In a gambling context where there is an initial bet, the mathematical expectation can be calculated in more than one way: either the initial bet is removed from each outcome, or it is removed only at the end. Both methods give exactly the same result. It is also possible that there is no initial bet.
In a mathematical expectation calculation, it is best not to reduce the fractions, since it makes adding fractions easier.
Cynthia offers the following wager to Catherine.
"Draw a random card from this |52| deck of cards. If you draw an ace, I’ll give you |\$5.| If you draw a face card, I’ll give you |\$2.| If you pick any other card, you owe me |\$1.50.|"
Should Catherine accept the wager proposed by Cynthia?
To answer this question, Catherine must calculate the mathematical expectation of the game. If she gets a negative value, she should not participate, since, on average, if she plays repeatedly, she will lose money. On the other hand, if the mathematical expectation of the game is positive, she should accept the bet, since, on average, she will win money.

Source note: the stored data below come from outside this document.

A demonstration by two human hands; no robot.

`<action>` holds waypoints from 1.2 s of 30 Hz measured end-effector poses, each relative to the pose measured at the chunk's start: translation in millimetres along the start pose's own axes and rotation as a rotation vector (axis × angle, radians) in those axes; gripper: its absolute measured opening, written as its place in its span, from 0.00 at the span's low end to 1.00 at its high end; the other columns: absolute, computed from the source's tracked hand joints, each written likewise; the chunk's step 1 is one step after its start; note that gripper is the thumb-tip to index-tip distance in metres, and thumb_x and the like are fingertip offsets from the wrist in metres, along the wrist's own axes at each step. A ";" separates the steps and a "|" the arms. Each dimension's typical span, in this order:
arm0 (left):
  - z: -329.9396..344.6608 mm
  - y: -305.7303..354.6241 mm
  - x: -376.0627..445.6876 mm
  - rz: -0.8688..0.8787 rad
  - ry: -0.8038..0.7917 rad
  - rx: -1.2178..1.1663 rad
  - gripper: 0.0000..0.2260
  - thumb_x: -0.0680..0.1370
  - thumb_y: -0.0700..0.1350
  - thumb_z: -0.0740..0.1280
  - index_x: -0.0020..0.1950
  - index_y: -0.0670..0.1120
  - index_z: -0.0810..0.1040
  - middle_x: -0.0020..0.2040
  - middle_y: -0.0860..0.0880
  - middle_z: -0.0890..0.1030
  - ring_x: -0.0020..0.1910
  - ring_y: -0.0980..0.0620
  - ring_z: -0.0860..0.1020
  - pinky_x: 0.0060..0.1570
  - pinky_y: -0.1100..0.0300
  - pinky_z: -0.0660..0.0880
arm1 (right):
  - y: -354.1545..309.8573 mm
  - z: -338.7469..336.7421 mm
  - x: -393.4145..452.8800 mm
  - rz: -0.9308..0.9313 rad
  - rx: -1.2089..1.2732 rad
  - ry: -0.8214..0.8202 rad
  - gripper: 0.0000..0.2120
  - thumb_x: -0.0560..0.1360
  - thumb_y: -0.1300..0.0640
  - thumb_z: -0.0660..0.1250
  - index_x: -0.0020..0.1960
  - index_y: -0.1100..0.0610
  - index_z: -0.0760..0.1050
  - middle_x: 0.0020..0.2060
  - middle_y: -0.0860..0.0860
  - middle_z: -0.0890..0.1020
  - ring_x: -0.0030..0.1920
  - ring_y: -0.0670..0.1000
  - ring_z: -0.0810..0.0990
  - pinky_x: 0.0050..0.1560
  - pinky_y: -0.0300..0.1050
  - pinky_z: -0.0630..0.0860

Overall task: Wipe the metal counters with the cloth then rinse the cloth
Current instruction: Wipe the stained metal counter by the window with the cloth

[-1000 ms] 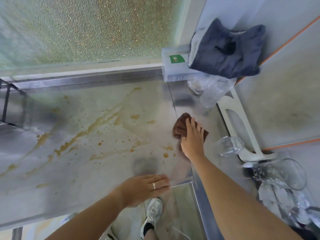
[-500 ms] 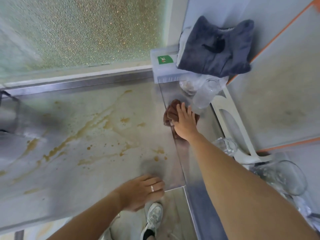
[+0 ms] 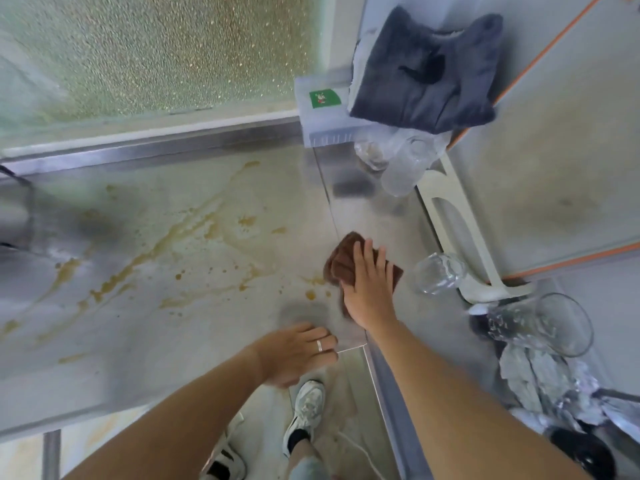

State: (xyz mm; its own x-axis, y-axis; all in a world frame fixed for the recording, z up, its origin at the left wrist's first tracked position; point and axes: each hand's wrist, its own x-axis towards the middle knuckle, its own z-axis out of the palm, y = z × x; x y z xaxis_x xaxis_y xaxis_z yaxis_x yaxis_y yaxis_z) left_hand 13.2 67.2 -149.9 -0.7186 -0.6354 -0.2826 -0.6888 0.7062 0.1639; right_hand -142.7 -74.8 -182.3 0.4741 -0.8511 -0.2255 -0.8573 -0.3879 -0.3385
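Observation:
A brown cloth lies crumpled on the metal counter, near the seam where two counter sections meet. My right hand presses flat on top of it, fingers spread and pointing away from me. My left hand, with a ring on one finger, rests palm down on the counter's near corner and holds nothing. Brown streaks and drops run across the left counter section, reaching up to the cloth.
Clear glasses and a large glass jug lie on the right counter beside a white rack. A grey towel sits on a translucent box at the back. Frosted glass stands behind.
My right hand has drawn the cloth back toward me along the seam, after pushing it away toward the box. The left hand has stayed on the corner.

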 end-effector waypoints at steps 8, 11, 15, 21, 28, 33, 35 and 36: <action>15.7 -2.8 -0.7 -0.109 0.051 -0.074 0.33 0.65 0.52 0.71 0.68 0.45 0.68 0.66 0.45 0.72 0.60 0.44 0.69 0.57 0.51 0.74 | -9.9 -15.0 103.4 -0.041 -0.058 -0.002 0.35 0.82 0.43 0.55 0.82 0.53 0.44 0.82 0.54 0.44 0.80 0.60 0.40 0.78 0.59 0.39; 16.8 2.7 -10.6 -0.179 0.066 -0.055 0.33 0.66 0.50 0.70 0.69 0.45 0.68 0.66 0.44 0.73 0.61 0.44 0.68 0.59 0.52 0.73 | -16.4 -36.6 109.5 -0.020 0.043 -0.089 0.31 0.83 0.46 0.54 0.82 0.52 0.47 0.82 0.53 0.46 0.81 0.59 0.40 0.79 0.59 0.40; 23.4 12.7 -37.6 -0.213 0.075 -0.001 0.31 0.68 0.49 0.70 0.70 0.44 0.70 0.66 0.44 0.74 0.64 0.43 0.69 0.64 0.52 0.69 | -33.7 -39.5 31.6 -0.139 0.430 -0.027 0.28 0.82 0.56 0.62 0.80 0.50 0.58 0.81 0.52 0.55 0.81 0.55 0.48 0.79 0.60 0.48; 43.7 12.2 -83.8 -0.085 0.099 0.103 0.25 0.71 0.47 0.67 0.68 0.45 0.71 0.66 0.45 0.75 0.64 0.43 0.72 0.68 0.49 0.67 | -41.5 38.2 -123.4 -0.329 -0.041 -0.076 0.35 0.79 0.51 0.60 0.82 0.49 0.51 0.82 0.50 0.50 0.81 0.55 0.43 0.78 0.64 0.49; 68.3 13.4 -129.0 -0.288 0.069 0.052 0.36 0.72 0.49 0.63 0.80 0.43 0.60 0.79 0.44 0.64 0.77 0.43 0.63 0.76 0.47 0.59 | -60.4 40.8 -83.9 -0.213 -0.196 -0.147 0.36 0.78 0.37 0.50 0.82 0.46 0.46 0.82 0.50 0.46 0.81 0.57 0.42 0.78 0.63 0.42; 69.8 12.6 -138.9 -0.369 0.080 -0.024 0.41 0.77 0.48 0.65 0.82 0.43 0.44 0.83 0.46 0.45 0.81 0.47 0.43 0.77 0.47 0.48 | -93.2 26.3 13.3 -0.075 -0.175 -0.158 0.37 0.78 0.33 0.44 0.81 0.45 0.38 0.81 0.49 0.37 0.80 0.57 0.35 0.76 0.60 0.34; 69.0 12.0 -140.0 -0.364 0.069 -0.032 0.41 0.77 0.46 0.65 0.82 0.43 0.43 0.83 0.45 0.45 0.81 0.46 0.43 0.78 0.46 0.51 | -103.1 24.3 40.7 -0.037 -0.173 -0.173 0.35 0.81 0.36 0.48 0.81 0.45 0.37 0.80 0.49 0.36 0.80 0.56 0.34 0.77 0.60 0.33; 68.9 12.2 -140.0 -0.360 0.064 -0.027 0.41 0.76 0.43 0.64 0.82 0.42 0.44 0.83 0.45 0.45 0.81 0.46 0.44 0.78 0.46 0.52 | -105.8 24.6 46.7 -0.027 -0.182 -0.175 0.34 0.81 0.37 0.49 0.81 0.45 0.36 0.80 0.49 0.35 0.80 0.56 0.34 0.77 0.60 0.33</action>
State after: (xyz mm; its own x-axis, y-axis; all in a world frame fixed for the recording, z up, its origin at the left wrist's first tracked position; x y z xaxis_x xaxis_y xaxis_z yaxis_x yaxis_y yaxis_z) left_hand 112.0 186.3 -173.4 -0.4332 -0.8608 -0.2672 -0.9005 0.4255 0.0893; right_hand -25.0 -64.9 -179.4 0.5110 -0.7716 -0.3788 -0.8585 -0.4803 -0.1797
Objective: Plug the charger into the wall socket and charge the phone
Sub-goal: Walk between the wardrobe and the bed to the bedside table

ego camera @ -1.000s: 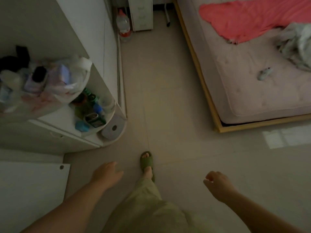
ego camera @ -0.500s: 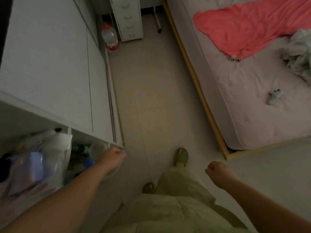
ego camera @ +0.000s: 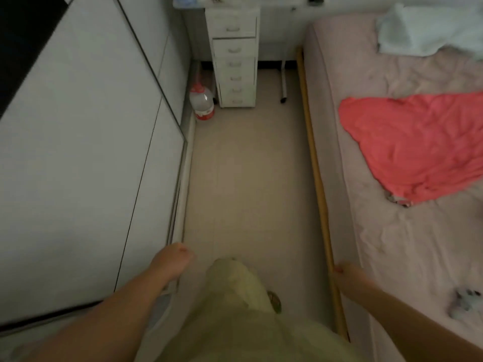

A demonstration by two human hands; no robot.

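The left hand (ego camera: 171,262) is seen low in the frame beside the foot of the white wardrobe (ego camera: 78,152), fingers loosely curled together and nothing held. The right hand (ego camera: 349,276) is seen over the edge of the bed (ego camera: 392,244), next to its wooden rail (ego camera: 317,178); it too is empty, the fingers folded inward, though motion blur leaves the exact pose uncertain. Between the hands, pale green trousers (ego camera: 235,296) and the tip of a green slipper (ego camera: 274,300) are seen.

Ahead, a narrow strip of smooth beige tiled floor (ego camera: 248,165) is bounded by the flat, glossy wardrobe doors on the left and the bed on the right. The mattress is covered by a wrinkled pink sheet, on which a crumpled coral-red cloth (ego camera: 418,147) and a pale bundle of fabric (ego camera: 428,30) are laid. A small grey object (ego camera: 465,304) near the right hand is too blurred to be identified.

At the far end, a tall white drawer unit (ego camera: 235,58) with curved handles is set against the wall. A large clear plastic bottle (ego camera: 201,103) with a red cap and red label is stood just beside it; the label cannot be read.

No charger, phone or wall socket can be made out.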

The card deck contains |4| aces out of a total of |52| cards. The probability of drawing an ace is therefore |\dfrac{4}{52},| or |\dfrac{1}{13}.| This outcome is associated with a gain of |\$5.|
The card deck contains |12| face cards (|4| jacks, |4| queens and |4| kings) out of a total of |52| cards. This corresponds to a probability of |\dfrac{12}{52},| or |\dfrac{3}{13}.| This outcome is associated with a gain of |\$2.|
There are |36| other cards (cards which are not an ace, nor a king, nor a queen, nor a jack) in a deck of cards. This corresponds to a probability of |\dfrac{36}{52},| or |\dfrac{9}{13}.| This outcome is associated with a loss of |\$1.50.|
We get the following table:
|X| |
|\$5| |
|\$2| |
|-\ $1.50| |
---|---|---|---|
|P(X)| |
|\dfrac{1}{13}| |
|\dfrac{3}{13}| |
|\dfrac{9}{13}| |
We can now calculate the mathematical expectation.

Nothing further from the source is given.